By 6 am I had completed processing every order and went to bed. I got up an
hour later forwork at 7 am. In those few precious moments of sleep I had made
another $40. By the end of the day on Monday I had made over $330 and the
number kept climbing.

So now I’m sitting here writing this blog post with a bunch of orders to fill,
features to build, and customers to help. My Stripe account also says that
I’ve made $350 to date. All from three pages and some payment code."_

You made $350 from 3 pages, a payment code, and 5 hours of manual labor from
1AM to 6AM. And the additional hours you spent creating the pages. So that is
about $70/hr at best and closer $25/hr if you include the other time
investment.

I only mention this because it is a common mistake people make when they see
real money come in for the product of their work that they see it as paying $x
for the product because they haven't included any value for their own time.

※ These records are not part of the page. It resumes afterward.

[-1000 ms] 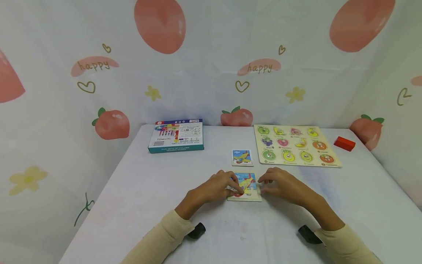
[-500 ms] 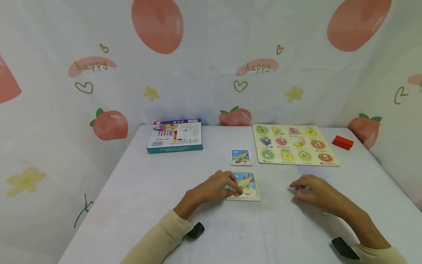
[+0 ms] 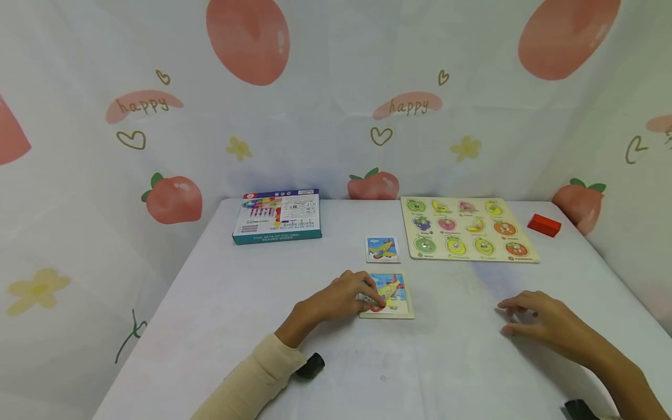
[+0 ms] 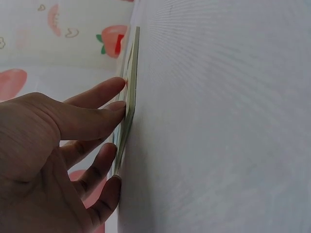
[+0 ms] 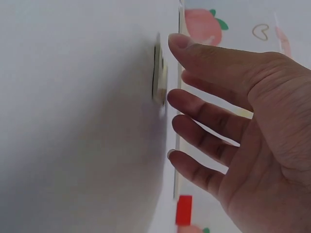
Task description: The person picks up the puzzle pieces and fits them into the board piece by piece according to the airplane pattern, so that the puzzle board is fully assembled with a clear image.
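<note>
A small square jigsaw puzzle (image 3: 397, 291) with a yellow airplane on blue lies in its pale tray at the middle of the table. My left hand (image 3: 346, 297) rests on its left side, fingertips touching the picture and the edge. In the left wrist view, the thumb (image 4: 97, 119) and index finger meet the thin tray (image 4: 132, 92) seen edge-on. My right hand (image 3: 551, 324) is apart from the puzzle, over the right of the table, with loosely bent fingers (image 5: 204, 107) and nothing held. Behind the puzzle lies a smaller airplane picture card (image 3: 382, 249).
A fruit puzzle board (image 3: 467, 228) lies at the back right, with a red block (image 3: 543, 225) beside it. At the back left is a flat printed box (image 3: 278, 217). A fruit-patterned curtain (image 3: 310, 140) hangs behind the table.
My right hand has moved away from the puzzle, to the right and toward me. My left hand stays on the puzzle. A small pale thing glimpsed under the right wrist is now hidden.
</note>
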A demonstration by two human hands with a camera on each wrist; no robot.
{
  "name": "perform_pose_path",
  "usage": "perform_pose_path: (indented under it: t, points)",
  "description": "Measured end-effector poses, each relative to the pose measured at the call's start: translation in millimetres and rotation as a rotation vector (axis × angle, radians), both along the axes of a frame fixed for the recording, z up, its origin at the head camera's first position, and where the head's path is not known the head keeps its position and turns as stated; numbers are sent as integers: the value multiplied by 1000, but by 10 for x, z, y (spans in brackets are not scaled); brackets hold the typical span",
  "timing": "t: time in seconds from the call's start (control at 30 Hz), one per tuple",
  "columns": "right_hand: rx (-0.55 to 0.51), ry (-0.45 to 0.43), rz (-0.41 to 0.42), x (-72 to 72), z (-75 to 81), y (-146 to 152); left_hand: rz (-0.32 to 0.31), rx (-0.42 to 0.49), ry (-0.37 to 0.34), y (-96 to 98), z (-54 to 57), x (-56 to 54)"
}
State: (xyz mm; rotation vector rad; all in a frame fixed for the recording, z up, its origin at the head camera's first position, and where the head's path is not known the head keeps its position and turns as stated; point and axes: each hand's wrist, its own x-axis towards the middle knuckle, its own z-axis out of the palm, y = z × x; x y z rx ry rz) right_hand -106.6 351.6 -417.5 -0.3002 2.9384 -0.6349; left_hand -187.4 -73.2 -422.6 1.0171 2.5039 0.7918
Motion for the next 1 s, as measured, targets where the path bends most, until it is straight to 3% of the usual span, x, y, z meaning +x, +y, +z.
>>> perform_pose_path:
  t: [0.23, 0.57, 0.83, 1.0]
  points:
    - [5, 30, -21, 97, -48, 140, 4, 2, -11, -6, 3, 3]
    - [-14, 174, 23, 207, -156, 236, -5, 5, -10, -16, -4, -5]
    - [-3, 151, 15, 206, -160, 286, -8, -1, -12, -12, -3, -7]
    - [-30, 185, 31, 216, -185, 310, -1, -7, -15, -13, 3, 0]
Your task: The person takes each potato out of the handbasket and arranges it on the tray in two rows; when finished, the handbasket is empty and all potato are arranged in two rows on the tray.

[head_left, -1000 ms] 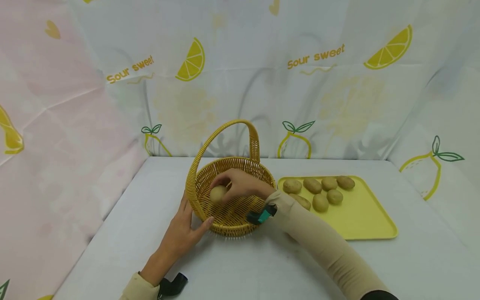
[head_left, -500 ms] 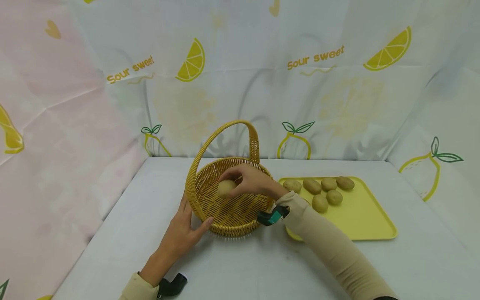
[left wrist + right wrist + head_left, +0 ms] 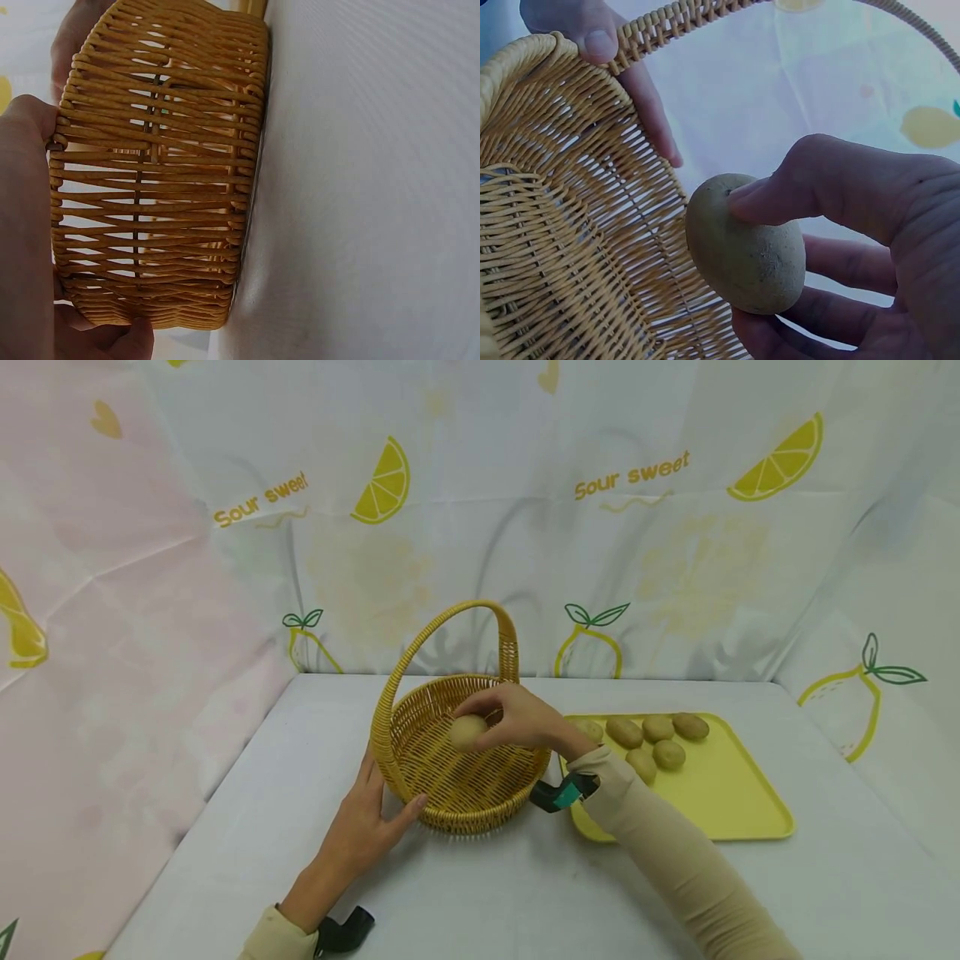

If you are not careful that mistake can have you working below minimum wage
:-).

------
dshipper
Hey guys great to see an old article of mine like this posted here. For the
people who asked, the site is down because I sold it and the new owner
neglected to take care of it :(

Read about the experience here: <http://danshipper.com/110636263>

Happy to answer questions about it if you have them.

------
ambuj
To the people wondering whether the website is down: yes, Dan has sold the
website: <http://news.ycombinator.com/item?id=3698539> (DomainPolish: From MVP
To Exit In 6 Months)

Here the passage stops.